In this report we analyze all the wheater events happened between the 3rd of January 1950 and 30 NOvember 2011.
After a first step where data are read and preprocessed, the analysis wants to figure out which was the most harmful events, based on number of fatalities and injuries. This goal is attempted using bar plot charts that visually shows the top 20 events for injuries and fatalities. Finally the two graduatories are merged to show which events have both the most injuries and fatalities.
After that we want to know which events have the greatest economic consequencies in terms of proprerty damage. To answer this question is necessary to refactor some variables, and then, using always a barplot, the top 20 events for economic consequencies are finally reported.

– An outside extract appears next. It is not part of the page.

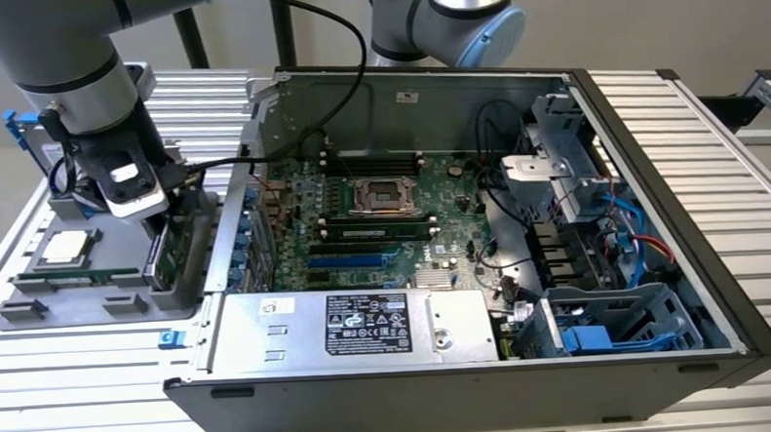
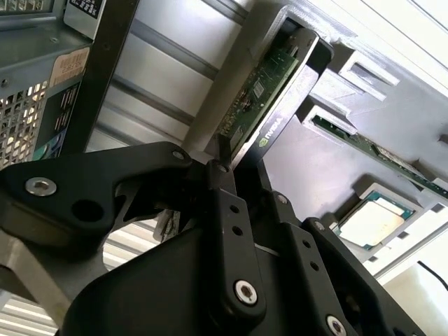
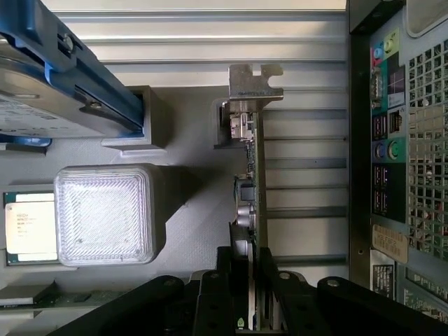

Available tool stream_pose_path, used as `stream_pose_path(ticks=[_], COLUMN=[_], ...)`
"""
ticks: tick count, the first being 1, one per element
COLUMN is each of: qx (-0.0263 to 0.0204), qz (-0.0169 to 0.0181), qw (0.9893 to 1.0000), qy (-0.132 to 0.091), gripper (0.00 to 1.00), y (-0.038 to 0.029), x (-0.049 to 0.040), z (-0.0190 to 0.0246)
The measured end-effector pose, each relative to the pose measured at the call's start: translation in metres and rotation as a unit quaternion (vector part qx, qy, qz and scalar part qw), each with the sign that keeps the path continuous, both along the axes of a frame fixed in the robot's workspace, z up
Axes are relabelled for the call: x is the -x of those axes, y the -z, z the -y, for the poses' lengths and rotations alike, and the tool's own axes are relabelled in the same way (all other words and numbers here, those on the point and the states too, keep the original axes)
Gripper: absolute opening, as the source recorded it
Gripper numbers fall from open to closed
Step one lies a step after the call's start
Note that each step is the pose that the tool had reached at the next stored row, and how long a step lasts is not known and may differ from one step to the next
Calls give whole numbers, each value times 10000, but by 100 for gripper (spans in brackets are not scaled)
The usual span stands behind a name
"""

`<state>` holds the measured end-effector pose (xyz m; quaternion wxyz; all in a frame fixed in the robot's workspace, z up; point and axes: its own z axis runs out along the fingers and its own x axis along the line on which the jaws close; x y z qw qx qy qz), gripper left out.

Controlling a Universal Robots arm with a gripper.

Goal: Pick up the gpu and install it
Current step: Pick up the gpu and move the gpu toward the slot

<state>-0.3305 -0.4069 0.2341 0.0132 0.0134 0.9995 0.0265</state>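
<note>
The gpu (image 1: 166, 253) stands on edge in a slot of the grey parts tray (image 1: 103, 292), at the exterior view's left, beside the open computer case. My gripper (image 1: 151, 214) reaches down onto the gpu's top edge. In the first wrist view the black fingers (image 3: 269, 269) sit tight on both faces of the gpu (image 3: 255, 175), and its silver bracket (image 3: 255, 82) lies at the far end. In the second wrist view my gripper (image 2: 227, 168) clamps the gpu (image 2: 262, 91), green board on one face and black shroud on the other. Its far end still rests in the tray's holder.
The open computer case (image 1: 646, 214) with its motherboard (image 1: 373, 226) lies at the exterior view's right, with a power supply (image 1: 351, 325) along its near side. The tray also holds a processor (image 1: 68, 247), a memory stick (image 2: 364, 147) and a blue-framed hard drive (image 3: 63, 77). The case's rear panel (image 3: 392, 140) is close beside the gpu.
</note>
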Motion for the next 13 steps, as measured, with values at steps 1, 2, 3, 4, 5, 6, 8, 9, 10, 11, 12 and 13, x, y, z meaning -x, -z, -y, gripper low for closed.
stream_pose_path(ticks=[1,2,3,4,5,6,8,9,10,11,12,13], qx=[0,0,0,1,0,0,0,0,0,0,0,0], qz=[0,-1,-1,-1,-1,-1,0,0,-1,-1,0,0], qw=[10000,10000,10000,10000,10000,10000,10000,10000,10000,10000,10000,10000], qy=[0,0,0,0,0,0,0,0,0,0,0,0], gripper=[0,0,0,0,0,0,0,0,0,0,0,0], y=[0,0,1,1,2,2,3,4,4,4,5,5], x=[0,0,0,0,0,0,0,0,0,0,0,0], z=[0,0,0,0,0,0,0,0,0,0,0,0])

Finally the report shows what are the weather events that had the greatest economic consequences.
The data are loaded from a bz2 archive, that contains a csv file.
data <- read.csv(bzfile("data/repdata_data_StormData.csv.bz2"))
After reading in the Storm Data dataset we want to get a summary of it, to start exploring the variable values.
summary <- summary(data$EVTYPE)
First of all I subset this extremely large dataset, using all the observation taken after the 1996, when the 48 event types are recorded as defined in NWS Directive 10-1605.
Then I refactor all the events as defined in NWS Directive 10-1605. For each event I create an index of the old names and then I rename with the new given event names, placed in a new variable called EVENT. This process requires a lot of code, so I will show only the first 6 events as an example.
Finally we transform the EVENT variable into a factor variable.
## 1. Refactor dates as date, and other variables as factor
with(data, BGN_DATE <- as.Date(as.character(BGN_DATE), format="%m/%d/%Y"))
with(data, STATE__ <- as.factor(STATE__))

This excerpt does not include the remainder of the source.